I believe that there are rules on describing people as LGBT when they are not. I assume that a parallel analysis applies to organisations. The situation is even more complex in Australia, where LGBTI is a more common acronym, but Wilipedia uses LGBT for international consistency. Nsw2042 (talk) 06:15, 24 January 2014 (UTC)
At this point, you are arguing with Wikipedia practices, and my talk page is not the place for that. I suggest you post your concerns on the Village pump. I am happy to continue to follow community consensus on this, so go change it if you feel strongly enough about it. --Varnent (talk)(COI) 06:21, 24 January 2014 (UTC)

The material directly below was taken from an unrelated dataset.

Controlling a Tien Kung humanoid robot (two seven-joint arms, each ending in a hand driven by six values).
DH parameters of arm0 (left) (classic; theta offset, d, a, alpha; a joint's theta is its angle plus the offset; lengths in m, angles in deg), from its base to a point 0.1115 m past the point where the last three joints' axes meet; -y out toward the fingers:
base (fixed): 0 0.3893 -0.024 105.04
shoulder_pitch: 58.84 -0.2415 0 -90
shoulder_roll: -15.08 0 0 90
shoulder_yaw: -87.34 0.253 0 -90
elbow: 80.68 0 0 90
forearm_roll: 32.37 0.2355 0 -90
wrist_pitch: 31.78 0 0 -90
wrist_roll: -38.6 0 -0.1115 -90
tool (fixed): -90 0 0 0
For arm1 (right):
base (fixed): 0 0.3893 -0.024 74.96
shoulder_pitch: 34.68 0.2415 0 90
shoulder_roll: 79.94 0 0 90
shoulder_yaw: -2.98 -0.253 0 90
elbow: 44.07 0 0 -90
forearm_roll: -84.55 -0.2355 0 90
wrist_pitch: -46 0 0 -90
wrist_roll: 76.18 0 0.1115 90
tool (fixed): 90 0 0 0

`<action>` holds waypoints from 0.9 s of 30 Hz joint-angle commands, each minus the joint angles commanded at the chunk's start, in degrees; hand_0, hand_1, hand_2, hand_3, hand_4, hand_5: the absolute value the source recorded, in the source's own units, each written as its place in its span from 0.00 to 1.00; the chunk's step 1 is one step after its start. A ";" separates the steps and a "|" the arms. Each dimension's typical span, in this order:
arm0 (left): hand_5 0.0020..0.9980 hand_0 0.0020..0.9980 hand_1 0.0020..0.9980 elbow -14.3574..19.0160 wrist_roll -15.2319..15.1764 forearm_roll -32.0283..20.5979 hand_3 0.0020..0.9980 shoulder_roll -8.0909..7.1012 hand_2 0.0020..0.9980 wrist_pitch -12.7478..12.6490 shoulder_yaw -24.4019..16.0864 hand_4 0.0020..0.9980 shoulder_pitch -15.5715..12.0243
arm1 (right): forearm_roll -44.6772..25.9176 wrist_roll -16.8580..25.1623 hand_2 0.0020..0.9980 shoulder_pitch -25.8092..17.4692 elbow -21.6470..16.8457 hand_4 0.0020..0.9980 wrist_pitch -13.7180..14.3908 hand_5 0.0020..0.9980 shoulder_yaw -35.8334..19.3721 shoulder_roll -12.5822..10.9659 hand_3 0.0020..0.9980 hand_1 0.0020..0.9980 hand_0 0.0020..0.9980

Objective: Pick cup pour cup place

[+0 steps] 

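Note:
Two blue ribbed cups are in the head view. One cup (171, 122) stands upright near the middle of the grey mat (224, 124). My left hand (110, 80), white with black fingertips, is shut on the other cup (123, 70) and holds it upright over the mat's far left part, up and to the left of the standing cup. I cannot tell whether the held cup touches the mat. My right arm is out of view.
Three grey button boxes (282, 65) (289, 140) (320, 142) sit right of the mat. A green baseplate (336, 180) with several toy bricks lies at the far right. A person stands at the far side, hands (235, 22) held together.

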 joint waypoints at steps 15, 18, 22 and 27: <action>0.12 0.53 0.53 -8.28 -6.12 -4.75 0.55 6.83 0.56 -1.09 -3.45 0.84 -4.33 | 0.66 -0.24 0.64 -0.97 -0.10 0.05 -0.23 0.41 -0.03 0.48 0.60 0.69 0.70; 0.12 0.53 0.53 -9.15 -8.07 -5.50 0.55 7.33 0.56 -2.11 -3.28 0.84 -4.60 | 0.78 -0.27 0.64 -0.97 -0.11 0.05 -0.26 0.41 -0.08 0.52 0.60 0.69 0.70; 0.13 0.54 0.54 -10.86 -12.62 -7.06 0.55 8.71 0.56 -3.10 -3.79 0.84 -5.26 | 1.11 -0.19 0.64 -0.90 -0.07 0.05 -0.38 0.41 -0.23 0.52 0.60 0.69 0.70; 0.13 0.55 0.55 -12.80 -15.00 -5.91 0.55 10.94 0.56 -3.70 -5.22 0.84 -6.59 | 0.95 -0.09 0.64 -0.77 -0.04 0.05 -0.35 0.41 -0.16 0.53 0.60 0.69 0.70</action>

I don't think so - the US organisation's perception of itself as not being part of LGBT should be sufficient for the existing rule to apply. The Australian situation is admittedly more complex. Nsw2042 (talk) 06:26, 24 January 2014 (UTC)
I don't know what to tell you. I've been around when they've been identified in the US as an LGBT organization by people credibly claiming to be affiliated or representing them (it was awhile ago, I do not remember their exact role). You are not going to convince me that they are not considered one in the US where I work professionally in the LGBT movement and have interacted indirectly with them in that capacity and previously in a capacity more related to intersex advocacy in the US. If you think I am wrong, I suggest taking it up on the article's talk page and seeking comments from others to build some consensus. As I said, I will continue to follow community consensus. I would recommend reading up on the policies about identifying BLPs and organizations, which could be the helpful in making an argument. Also, you were the one that added the LGBT organization category originally, so why are you arguing with me about them being categorized as an LGBT organization if it is not an argument about broader Wikipedia policies? --Varnent (talk)(COI) 06:39, 24 January 2014 (UTC)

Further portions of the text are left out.